» EXERCISE OBJECTIVE:
Your answer should be the entire listing, printed exactly.

++++ SOURCE MATERIAL

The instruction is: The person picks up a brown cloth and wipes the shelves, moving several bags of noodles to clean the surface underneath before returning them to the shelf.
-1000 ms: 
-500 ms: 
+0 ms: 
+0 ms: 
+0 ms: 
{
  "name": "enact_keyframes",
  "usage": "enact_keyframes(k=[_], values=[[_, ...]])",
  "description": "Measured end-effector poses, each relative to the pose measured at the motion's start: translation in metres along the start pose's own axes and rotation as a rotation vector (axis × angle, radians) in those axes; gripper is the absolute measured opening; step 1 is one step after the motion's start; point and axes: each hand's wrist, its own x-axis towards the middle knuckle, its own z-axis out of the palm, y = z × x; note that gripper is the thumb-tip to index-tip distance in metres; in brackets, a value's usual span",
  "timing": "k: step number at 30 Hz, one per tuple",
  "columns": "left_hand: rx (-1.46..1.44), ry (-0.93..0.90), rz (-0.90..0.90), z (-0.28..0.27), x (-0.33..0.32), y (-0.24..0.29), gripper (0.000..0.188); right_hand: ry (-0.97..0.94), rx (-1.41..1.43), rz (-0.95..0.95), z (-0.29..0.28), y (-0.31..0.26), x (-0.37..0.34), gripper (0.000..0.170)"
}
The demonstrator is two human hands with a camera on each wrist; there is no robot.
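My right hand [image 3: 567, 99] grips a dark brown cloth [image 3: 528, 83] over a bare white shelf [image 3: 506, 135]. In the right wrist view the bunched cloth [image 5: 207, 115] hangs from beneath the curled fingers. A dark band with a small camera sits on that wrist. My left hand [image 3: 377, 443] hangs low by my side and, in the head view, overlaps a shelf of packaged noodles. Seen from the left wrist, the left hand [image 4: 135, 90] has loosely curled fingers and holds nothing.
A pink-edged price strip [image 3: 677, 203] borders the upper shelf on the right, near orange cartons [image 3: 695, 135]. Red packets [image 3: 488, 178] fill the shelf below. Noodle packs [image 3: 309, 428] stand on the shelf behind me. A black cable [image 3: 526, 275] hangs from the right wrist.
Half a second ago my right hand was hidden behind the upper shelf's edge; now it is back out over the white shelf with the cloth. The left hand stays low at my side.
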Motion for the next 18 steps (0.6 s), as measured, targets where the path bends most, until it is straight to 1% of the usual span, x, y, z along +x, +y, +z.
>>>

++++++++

» EXERCISE RESPONSE:
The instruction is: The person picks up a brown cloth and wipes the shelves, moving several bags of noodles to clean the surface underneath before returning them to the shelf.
-1000 ms: 
-500 ms: 
+0 ms: 
+0 ms: 
+0 ms: 
{
  "name": "enact_keyframes",
  "usage": "enact_keyframes(k=[_], values=[[_, ...]])",
  "description": "Measured end-effector poses, each relative to the pose measured at the motion's start: translation in metres along the start pose's own axes and rotation as a rotation vector (axis × angle, radians) in those axes; gripper is the absolute measured opening; step 1 is one step after the motion's start; point and axes: each hand's wrist, its own x-axis towards the middle knuckle, its own z-axis out of the palm, y = z × x; note that gripper is the thumb-tip to index-tip distance in metres; in brackets, a value's usual span",
  "timing": "k: step number at 30 Hz, one per tuple",
  "columns": "left_hand: rx (-1.46..1.44), ry (-0.93..0.90), rz (-0.90..0.90), z (-0.28..0.27), x (-0.33..0.32), y (-0.24..0.29), gripper (0.000..0.188); right_hand: ry (-0.97..0.94), rx (-1.41..1.43), rz (-0.95..0.95), z (-0.29..0.28), y (-0.31..0.26), x (-0.37..0.34), gripper (0.000..0.170)"
}
The demonstrator is two human hands with a camera on each wrist; there is no robot.
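My right hand [image 3: 567, 99] grips a dark brown cloth [image 3: 528, 83] over a bare white shelf [image 3: 506, 135]. In the right wrist view the bunched cloth [image 5: 207, 115] hangs from beneath the curled fingers. A dark band with a small camera sits on that wrist. My left hand [image 3: 377, 443] hangs low by my side and, in the head view, overlaps a shelf of packaged noodles. Seen from the left wrist, the left hand [image 4: 135, 90] has loosely curled fingers and holds nothing.
A pink-edged price strip [image 3: 677, 203] borders the upper shelf on the right, near orange cartons [image 3: 695, 135]. Red packets [image 3: 488, 178] fill the shelf below. Noodle packs [image 3: 309, 428] stand on the shelf behind me. A black cable [image 3: 526, 275] hangs from the right wrist.
Half a second ago my right hand was hidden behind the upper shelf's edge; now it is back out over the white shelf with the cloth. The left hand stays low at my side.
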Motion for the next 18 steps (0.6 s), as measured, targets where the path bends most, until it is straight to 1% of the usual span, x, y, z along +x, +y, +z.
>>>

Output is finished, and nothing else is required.